Exercise requirements »
Give the data back exactly. Leave out any images.

Given information »
-- Opening Marker --

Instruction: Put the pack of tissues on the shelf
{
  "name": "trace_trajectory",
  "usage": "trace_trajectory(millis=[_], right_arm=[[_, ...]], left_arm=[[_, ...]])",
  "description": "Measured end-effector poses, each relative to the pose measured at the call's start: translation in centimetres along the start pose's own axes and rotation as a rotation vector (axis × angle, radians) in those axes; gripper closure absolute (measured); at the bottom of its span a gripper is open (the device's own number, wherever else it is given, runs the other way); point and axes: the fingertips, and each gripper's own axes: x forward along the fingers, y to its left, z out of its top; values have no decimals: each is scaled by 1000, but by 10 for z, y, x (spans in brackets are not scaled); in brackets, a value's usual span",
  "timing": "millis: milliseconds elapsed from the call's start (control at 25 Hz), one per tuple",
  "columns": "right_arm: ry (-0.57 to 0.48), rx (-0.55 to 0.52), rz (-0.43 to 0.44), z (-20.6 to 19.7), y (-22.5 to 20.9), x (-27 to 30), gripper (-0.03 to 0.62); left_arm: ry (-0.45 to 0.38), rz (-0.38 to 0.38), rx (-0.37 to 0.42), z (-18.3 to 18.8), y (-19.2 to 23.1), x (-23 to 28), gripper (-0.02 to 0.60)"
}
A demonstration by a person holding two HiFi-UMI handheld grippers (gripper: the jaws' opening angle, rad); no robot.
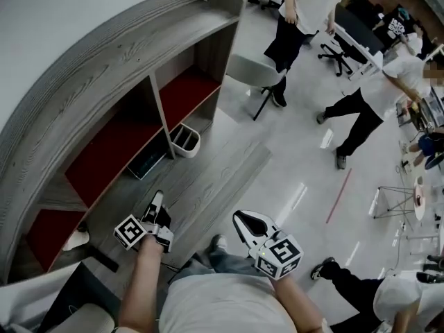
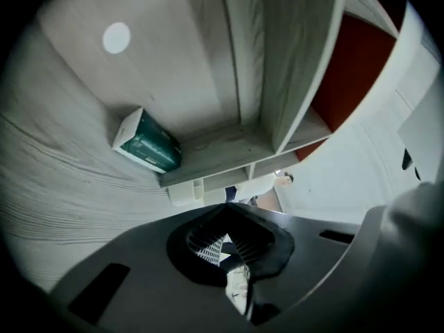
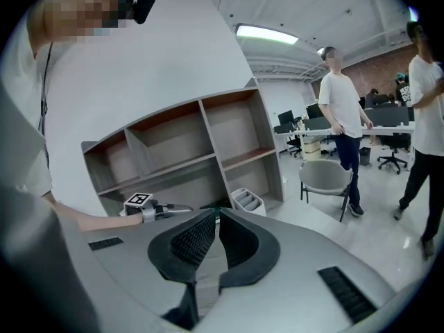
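The shelf (image 1: 118,54) fills the left side of the head view, grey boards with red back panels, its bays bare. At its foot a white bin (image 1: 186,141) stands in front of the upright between two bays.

The pack (image 2: 147,144) lies just beside that bin at the front edge of the lowest bay. I cannot tell whether it rests on the bottom board or on the floor.

It is a green and white brick of tissues, likely light and soft under a slick film wrap, so it should give under pressure and may slide. A firm pinch across its short width, near the middle, looks safest; a corner grip would probably just crumple the wrap.

The left hand-held gripper (image 1: 157,201) points toward the pack but is apart from it, jaws pressed together on nothing. The right hand-held gripper (image 1: 239,219) hangs back from the shelf, jaws also together and empty.
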Motion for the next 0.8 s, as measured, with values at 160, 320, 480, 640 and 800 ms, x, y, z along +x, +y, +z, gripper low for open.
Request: trace_trajectory(millis=[160, 320, 480, 640, 800], right_arm=[[-43, -31, 37, 24, 2, -4, 551], [-76, -64, 84, 48, 9, -5, 551], [-102, -117, 117, 69, 18, -5, 551], [-132, -153, 140, 88, 24, -4, 551], [-168, -180, 159, 105, 31, -4, 551]], left_arm=[[27, -95, 71, -6, -61, -17, 566], [96, -33, 417, -6, -97, -34, 566], [102, -54, 618, -6, -138, -46, 566], [98, -28, 815, -4, -164, -59, 566], [63, -14, 959, -2, -180, -70, 566]])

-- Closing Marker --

Exercise answer »
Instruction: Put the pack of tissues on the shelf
{
  "name": "trace_trajectory",
  "usage": "trace_trajectory(millis=[_], right_arm=[[_, ...]], left_arm=[[_, ...]])",
  "description": "Measured end-effector poses, each relative to the pose measured at the call's start: translation in centimetres along the start pose's own axes and rotation as a rotation vector (axis × angle, radians) in those axes; gripper closure absolute (measured); at the bottom of its span a gripper is open (the device's own number, wherever else it is given, runs the other way); point and axes: the fingertips, and each gripper's own axes: x forward along the fingers, y to its left, z out of its top; values have no decimals: each is scaled by 1000, but by 10 for z, y, x (spans in brackets are not scaled); in brackets, a value's usual span",
  "timing": "millis: milliseconds elapsed from the call's start (control at 25 Hz), one per tuple",
  "columns": "right_arm: ry (-0.57 to 0.48), rx (-0.55 to 0.52), rz (-0.43 to 0.44), z (-20.6 to 19.7), y (-22.5 to 20.9), x (-27 to 30), gripper (-0.03 to 0.62); left_arm: ry (-0.45 to 0.38), rz (-0.38 to 0.38), rx (-0.37 to 0.42), z (-18.3 to 18.8), y (-19.2 to 23.1), x (-23 to 28), gripper (-0.02 to 0.60)"
}
A demonstration by a person holding two HiFi-UMI handheld grippers (gripper: the jaws' opening angle, rad); no robot.
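The shelf (image 1: 118,54) fills the left side of the head view, grey boards with red back panels, its bays bare. At its foot a white bin (image 1: 186,141) stands in front of the upright between two bays.

The pack (image 2: 147,144) lies just beside that bin at the front edge of the lowest bay. I cannot tell whether it rests on the bottom board or on the floor.

It is a green and white brick of tissues, likely light and soft under a slick film wrap, so it should give under pressure and may slide. A firm pinch across its short width, near the middle, looks safest; a corner grip would probably just crumple the wrap.

The left hand-held gripper (image 1: 157,201) points toward the pack but is apart from it, jaws pressed together on nothing. The right hand-held gripper (image 1: 239,219) hangs back from the shelf, jaws also together and empty.
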Motion for the next 0.8 s, as measured, with values at 160, 320, 480, 640 and 800 ms, x, y, z along +x, +y, +z, gripper low for open.
Request: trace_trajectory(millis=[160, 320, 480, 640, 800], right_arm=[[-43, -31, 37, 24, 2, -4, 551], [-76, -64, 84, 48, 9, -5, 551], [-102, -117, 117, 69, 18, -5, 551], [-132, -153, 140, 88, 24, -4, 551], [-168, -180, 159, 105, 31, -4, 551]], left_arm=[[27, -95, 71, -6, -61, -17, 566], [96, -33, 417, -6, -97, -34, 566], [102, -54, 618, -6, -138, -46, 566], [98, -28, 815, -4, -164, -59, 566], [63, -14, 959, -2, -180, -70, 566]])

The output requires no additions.